Putin, no entanto, preferiu não ser vacinado diante das câmeras, como fizeram outros líderes mundiais, e apenas recebeu a primeira inoculação no fim de março. Aos 68 anos, ele teria já direito à vacina em dezembro passado. O Kremlin preferiu não revelar qual das vacinas russas foi administrada no presidente – o país produz, além da Sputnik V, a EpiVacCorona e a CoviVac.
Ceticismo em relação às vacinas
Mais da metade dos russos (56%) não tem medo de contrair o coronavírus, segundo pesquisa do instituto independente russo Levada Center divulgada em março. Essa é a taxa mais alta desde fevereiro de 2020. O número de russos preocupados com a infecção permaneceu abaixo dos 50% durante a pandemia, com dois picos breves quando o país passou por novas ondas de infecções.
Essa despreocupação acaba sendo refletida no ceticismo em relação às vacinas. Desde o início da vacinação contra o coronavírus no país, em novembro passado, as pesquisas mostram que apenas cerca de 40% dos russos estão preparados para tomar a vacina. E esse número está caindo: o levantamento mais recente do Levada Center, de fevereiro, mostra que 30% estão prontos e 62% não estão prontos para serem imunizados. Entre os mais jovens, a desconfiança é ainda maior.
Os principais motivos apontados pelos entrevistados que não querem ser vacinados são o medo de efeitos adversos; a necessidade de esperar pelo fim dos testes; e a "falta de propósito" da imunização.
A hesitação dos russos em relação à vacina também é atribuída a falta de confiança nas autoridades, preferências culturais por medicamentos estrangeiros e o próprio desenvolvimento acelerado da Sputnik V, segundo relatou o jornal Moscow Times.
Mesmo com a desconfiança, ainda não houve uma campanha forte de conscientização na televisão estatal.
Exportação de doses
Milhões de doses de vacinas russas que poderiam ser usadas no país foram para o exterior, como parte de uma campanha diplomática do Kremlin enquanto a Rússia é criticada por repressão à dissidência no país e por ações militares na Ucrânia.
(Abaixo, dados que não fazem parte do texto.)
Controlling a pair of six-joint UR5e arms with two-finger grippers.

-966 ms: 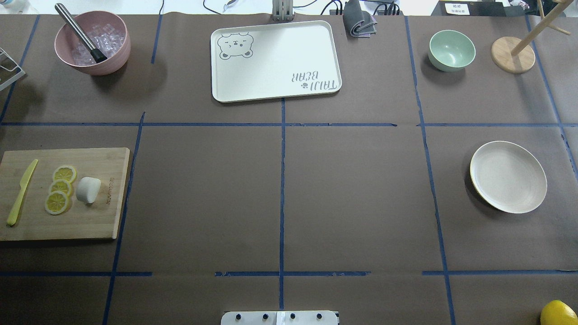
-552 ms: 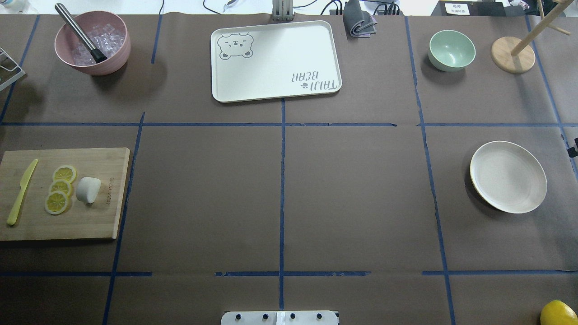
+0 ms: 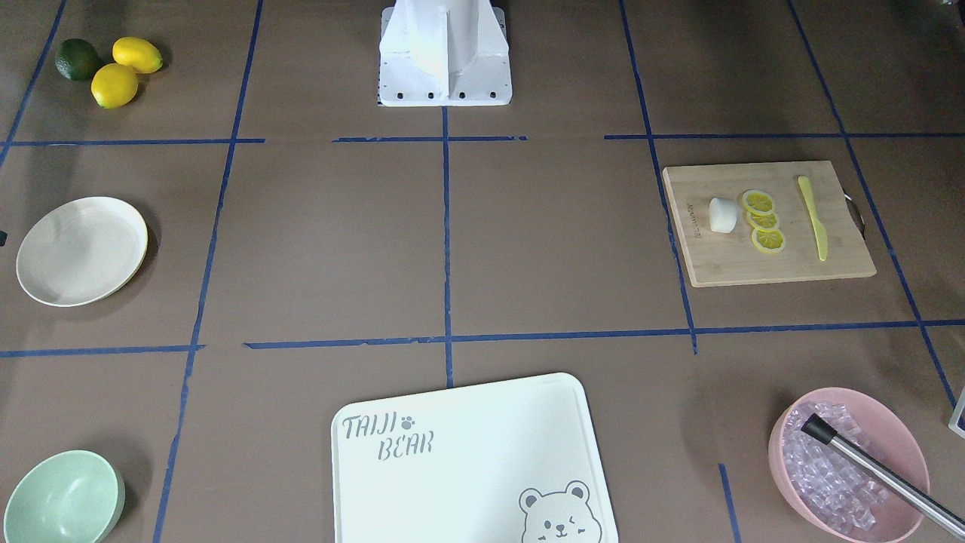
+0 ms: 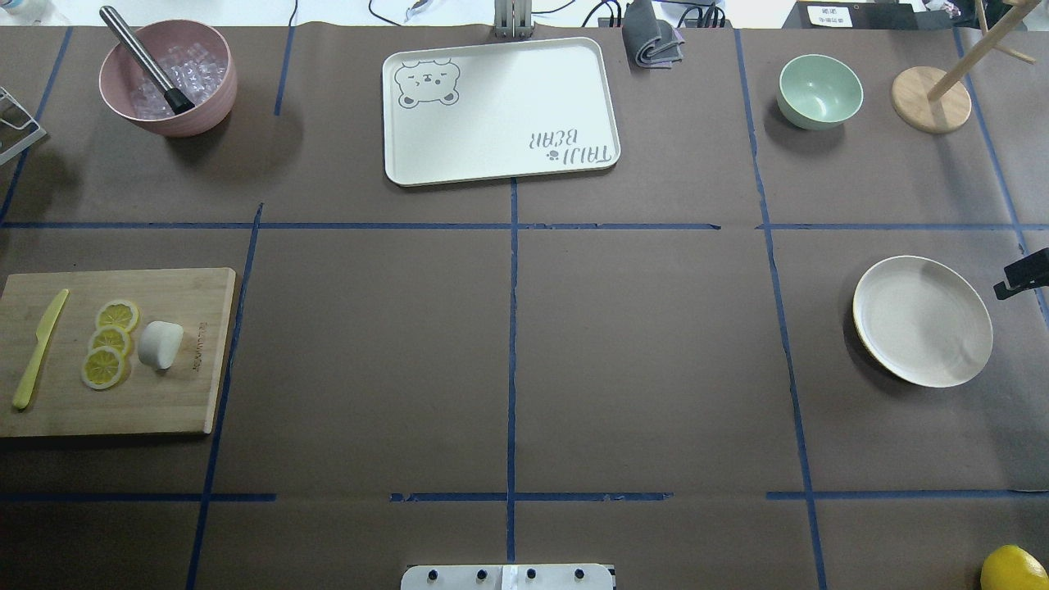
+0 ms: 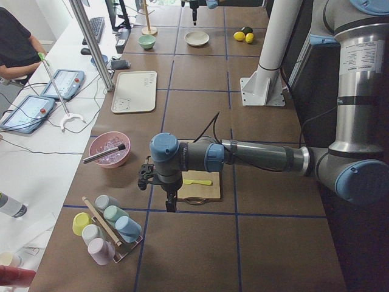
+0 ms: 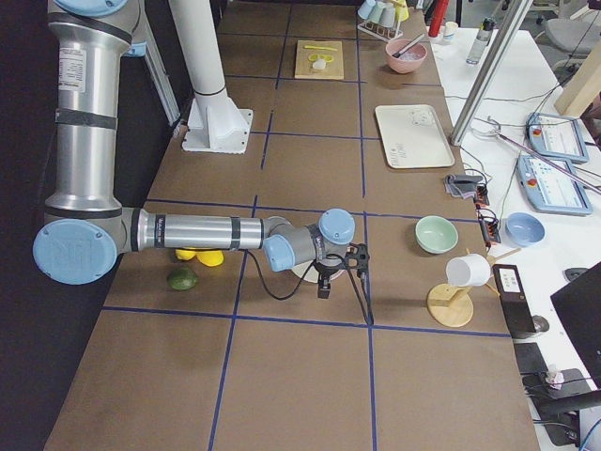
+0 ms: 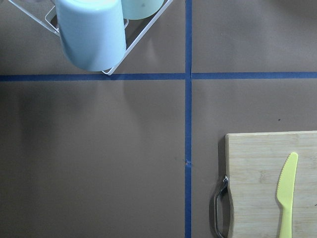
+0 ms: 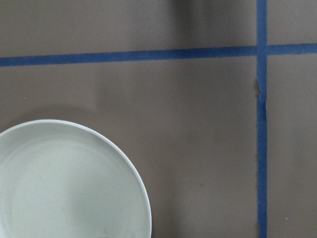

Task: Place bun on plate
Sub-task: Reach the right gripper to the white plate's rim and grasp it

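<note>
The white bun (image 4: 160, 344) (image 3: 722, 215) lies on the wooden cutting board (image 4: 164, 401) at the table's left, next to three lemon slices (image 4: 111, 344). Far to the right sits the empty cream plate (image 4: 922, 319) (image 3: 81, 250) (image 8: 64, 183). My right gripper (image 6: 329, 280) hangs just beyond the plate's outer rim; only a black part of it (image 4: 1020, 277) shows at the overhead view's right edge, and I cannot tell if it is open. My left gripper (image 5: 167, 198) hovers off the board's outer end, seen only from the side, so I cannot tell its state either.
A bear-printed tray (image 4: 500, 111), a pink bowl of ice with a metal tool (image 4: 168, 78), a mint bowl (image 4: 819, 90) and a wooden stand (image 4: 930, 98) line the far edge. A yellow knife (image 4: 39, 348) lies on the board. A cup rack (image 5: 106, 228) stands near the left gripper.
A black part of my right gripper has come into the overhead view at the right edge, closer to the plate. The bun and the plate have not moved.
</note>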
Países do Ocidente inicialmente viram com ceticismo a Sputnik V, pela rapidez com que foi aprovada pelas autoridades russas. Os resultados finais dos testes clínicos foram posteriormente publicados e hoje a vacina é aprovada em 62 países, especialmente da Ásia, África e América Latina.
Mas a Sputnik V ainda não foi aprovada pela Agência Europeia de Medicamentos (EMA), que está avaliando o imunizante. Ela também não obteve autorização de uso nos EUA. O governo americano chegou a pressionar o Brasil a não comprar a vacina russa, segundo um documento do governo Trump que fala sobre "combate a influências malignas nas Américas" divulgado em março deste ano.
A pressa em ser o primeiro país a ter uma vacina aprovada contra a Covid-19 e a referência aos dias gloriosos da Rússia na corrida espacial no nome da Sputnik V demonstram a estratégia do Kremlin de tentar reconquistar para o país o status de grande potência global.
A Rússia tem vendido ou doado doses para países aliados e também para aqueles que oscilam entre o Ocidente e a Rússia. Às vezes, uma pequena oferta pode render ganhos para o país. Recentemente, San Marino, um micropaís europeu que mantém laços com a Rússia, recebeu 7 mil doses da Sputnik V, que no momento era a única vacina disponível no mercado para a nação de 30 mil habitantes.
Ainda assim, a campanha russa de vacinação contra a Covid-19 também depende de importação. Segundo reportagem do NY Times, o governo russo contratou a produção de doses da Sputnik V de um fabricante da Coreia do Sul e pretende fazer o mesmo com uma fábrica da Índia.